# [TO DO]
What you return should be the full listing, copied exactly and stripped of its pictures.

# [DATASET EXCERPT]
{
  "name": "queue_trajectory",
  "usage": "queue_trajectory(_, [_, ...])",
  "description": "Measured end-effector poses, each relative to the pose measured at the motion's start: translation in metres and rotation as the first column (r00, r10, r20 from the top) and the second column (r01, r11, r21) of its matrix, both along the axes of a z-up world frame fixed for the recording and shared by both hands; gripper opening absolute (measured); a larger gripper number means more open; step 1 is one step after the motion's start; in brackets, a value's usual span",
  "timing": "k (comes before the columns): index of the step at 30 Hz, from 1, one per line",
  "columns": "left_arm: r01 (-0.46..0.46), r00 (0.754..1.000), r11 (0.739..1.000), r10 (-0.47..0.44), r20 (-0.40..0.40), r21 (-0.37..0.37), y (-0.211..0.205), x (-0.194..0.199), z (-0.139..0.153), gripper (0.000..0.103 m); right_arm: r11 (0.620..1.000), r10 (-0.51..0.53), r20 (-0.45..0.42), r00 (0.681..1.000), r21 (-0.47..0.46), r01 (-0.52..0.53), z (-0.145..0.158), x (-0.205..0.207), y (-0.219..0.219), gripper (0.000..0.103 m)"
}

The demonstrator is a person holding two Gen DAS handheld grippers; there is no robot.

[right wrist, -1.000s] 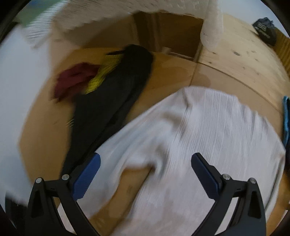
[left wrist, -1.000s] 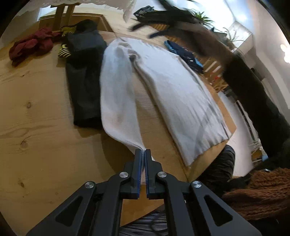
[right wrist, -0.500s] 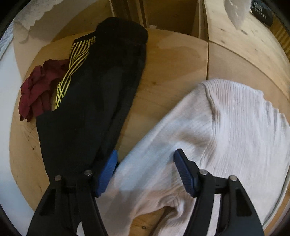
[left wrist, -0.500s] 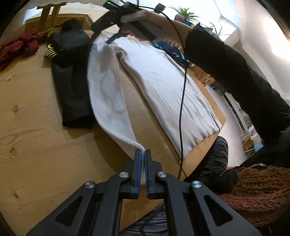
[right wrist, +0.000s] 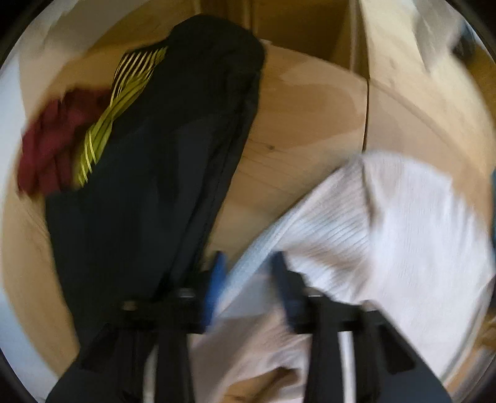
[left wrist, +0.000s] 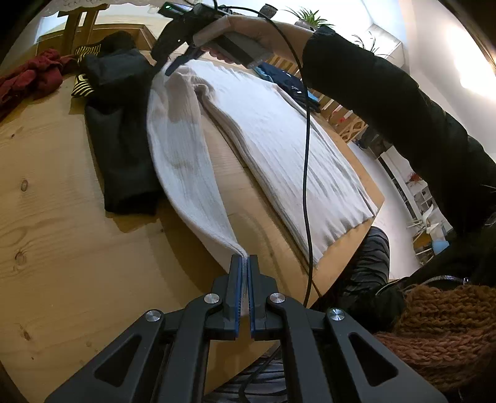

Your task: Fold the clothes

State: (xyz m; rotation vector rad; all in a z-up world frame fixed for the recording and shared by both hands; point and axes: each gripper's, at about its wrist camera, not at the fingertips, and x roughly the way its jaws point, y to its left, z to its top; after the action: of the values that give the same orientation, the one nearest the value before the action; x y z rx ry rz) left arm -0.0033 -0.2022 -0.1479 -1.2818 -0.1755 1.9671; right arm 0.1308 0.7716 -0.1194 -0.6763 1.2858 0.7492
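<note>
White sweater [left wrist: 279, 139] flat on wooden table [left wrist: 62, 248], right of black garment [left wrist: 121, 130]. Left gripper [left wrist: 244, 263]: jaws clamped on near sleeve cuff. Right gripper [right wrist: 248, 263]: jaws just closing on far sleeve shoulder; fabric between pads, contact blurred.

A pale pine bench [left wrist: 62, 223] with dark knots fills the near left. Beyond its far right edge lies a whitish floor [left wrist: 393, 223], with white shelving [left wrist: 418, 198] against a light wall [left wrist: 434, 37]. Potted plants [left wrist: 305, 15] stand at the far side, under bright daylight from the upper right.
</note>
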Motion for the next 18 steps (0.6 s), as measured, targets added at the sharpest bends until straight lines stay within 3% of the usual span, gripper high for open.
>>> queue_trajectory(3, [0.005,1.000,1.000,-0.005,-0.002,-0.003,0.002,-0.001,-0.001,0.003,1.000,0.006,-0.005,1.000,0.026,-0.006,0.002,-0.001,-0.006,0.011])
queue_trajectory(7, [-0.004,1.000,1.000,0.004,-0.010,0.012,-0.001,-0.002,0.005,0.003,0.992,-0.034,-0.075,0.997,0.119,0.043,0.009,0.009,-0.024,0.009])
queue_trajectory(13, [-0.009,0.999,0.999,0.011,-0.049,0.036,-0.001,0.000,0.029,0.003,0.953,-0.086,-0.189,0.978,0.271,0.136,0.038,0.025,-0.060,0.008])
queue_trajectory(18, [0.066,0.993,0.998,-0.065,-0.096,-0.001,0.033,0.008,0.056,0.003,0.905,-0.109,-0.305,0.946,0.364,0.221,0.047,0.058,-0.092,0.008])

# [PROBLEM SOLUTION]
{
  "name": "queue_trajectory",
  "usage": "queue_trajectory(_, [_, ...])",
  "description": "Measured end-effector poses, each relative to the pose measured at the motion's start: translation in metres and rotation as the first column (r00, r10, r20 from the top) and the second column (r01, r11, r21) of its matrix, both along the axes of a z-up world frame fixed for the recording and shared by both hands; gripper opening absolute (measured); a larger gripper number means more open; step 1 is one step after the motion's start; in brackets, a value's usual span",
  "timing": "k (comes before the columns): index of the step at 30 Hz, from 1, one per line",
  "columns": "left_arm: r01 (-0.46..0.46), r00 (0.754..1.000), r11 (0.739..1.000), r10 (-0.47..0.44), r20 (-0.40..0.40), r21 (-0.37..0.37), y (-0.211..0.205), x (-0.194..0.199), z (-0.139..0.153), gripper (0.000..0.103 m); right_arm: r11 (0.620..1.000), r10 (-0.51..0.53), r20 (-0.45..0.42), r00 (0.681..1.000), r21 (-0.47..0.46), r01 (-0.52..0.53), z (-0.145..0.158), x (-0.205..0.207), y (-0.219..0.219), gripper (0.000..0.103 m)"
}

The demonstrator is a person holding two Gen DAS handheld grippers; there is no robot.

[right wrist, -1.000s] 
[left wrist, -1.000s] 
[right wrist, -0.500s] 
[left wrist, -0.500s] 
[right wrist, +0.000s] 
[left wrist, +0.000s] 

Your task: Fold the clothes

State: (xyz m; rotation vector rad; all in a z-up world frame fixed for the recording and shared by both hands; point and axes: each gripper's, at about its wrist camera, not at the fingertips, and x roughly the way its jaws point, y to its left, z to its top; after the action: of the values that give the same orientation, the one nearest the value before the action; x y z rx ry rz) left arm -0.0033 -0.2022 -0.1479 -1.2818 -0.1755 1.9671; right arm 0.1308 0.7716 -0.1194 -0.6763 1.2858 0.7492
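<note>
White sweater [left wrist: 279, 139] flat on wooden table [left wrist: 62, 248], right of black garment [left wrist: 121, 130]. Left gripper [left wrist: 244, 263]: jaws clamped on near sleeve cuff. Right gripper [right wrist: 248, 263]: jaws just closing on far sleeve shoulder; fabric between pads, contact blurred.

A pale pine bench [left wrist: 62, 223] with dark knots fills the near left. Beyond its far right edge lies a whitish floor [left wrist: 393, 223], with white shelving [left wrist: 418, 198] against a light wall [left wrist: 434, 37]. Potted plants [left wrist: 305, 15] stand at the far side, under bright daylight from the upper right.
</note>
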Motion for the next 18 steps (0.6 s), as measured, targets added at the sharpest bends until straight lines stay within 3% of the usual span, gripper high for open.
>>> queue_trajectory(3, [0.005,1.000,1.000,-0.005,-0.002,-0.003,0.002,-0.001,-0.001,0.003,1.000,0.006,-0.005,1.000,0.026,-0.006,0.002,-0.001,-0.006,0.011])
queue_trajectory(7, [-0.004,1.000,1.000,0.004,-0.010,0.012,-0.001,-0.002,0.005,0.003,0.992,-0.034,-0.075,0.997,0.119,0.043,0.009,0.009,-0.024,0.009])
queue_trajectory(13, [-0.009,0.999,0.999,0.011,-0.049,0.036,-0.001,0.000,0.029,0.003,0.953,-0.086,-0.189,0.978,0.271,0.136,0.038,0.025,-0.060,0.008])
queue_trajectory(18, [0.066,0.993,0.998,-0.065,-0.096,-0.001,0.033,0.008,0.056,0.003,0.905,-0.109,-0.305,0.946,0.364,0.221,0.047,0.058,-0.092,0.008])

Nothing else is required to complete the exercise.